**HOW TO COMPLETE THIS TASK:**
Copy out the data that comes next, character for character, and leave the images aside.

**DATA EXCERPT:**
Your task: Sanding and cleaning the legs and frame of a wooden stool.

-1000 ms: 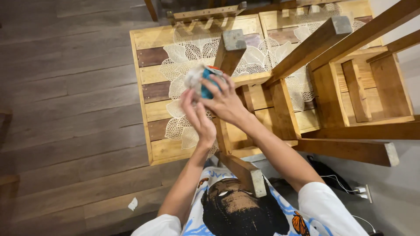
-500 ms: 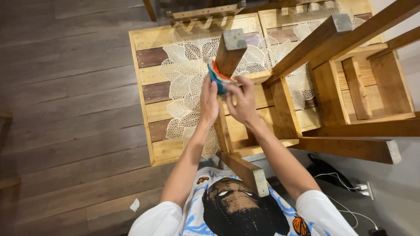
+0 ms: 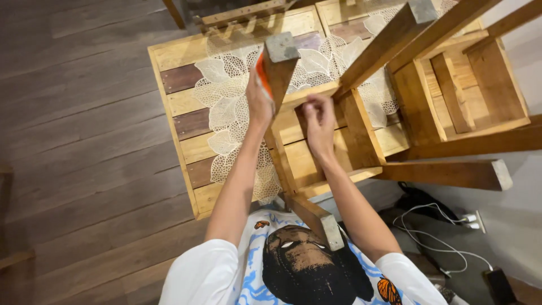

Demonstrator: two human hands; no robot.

**ANSWER FOR THE TASK:**
Your task: Sanding and cleaning the legs and frame of a wooden stool.

-1000 ms: 
-500 ms: 
+0 ms: 

Demonstrator: two human hands; no robot.

Nothing further remains to be added to the answer.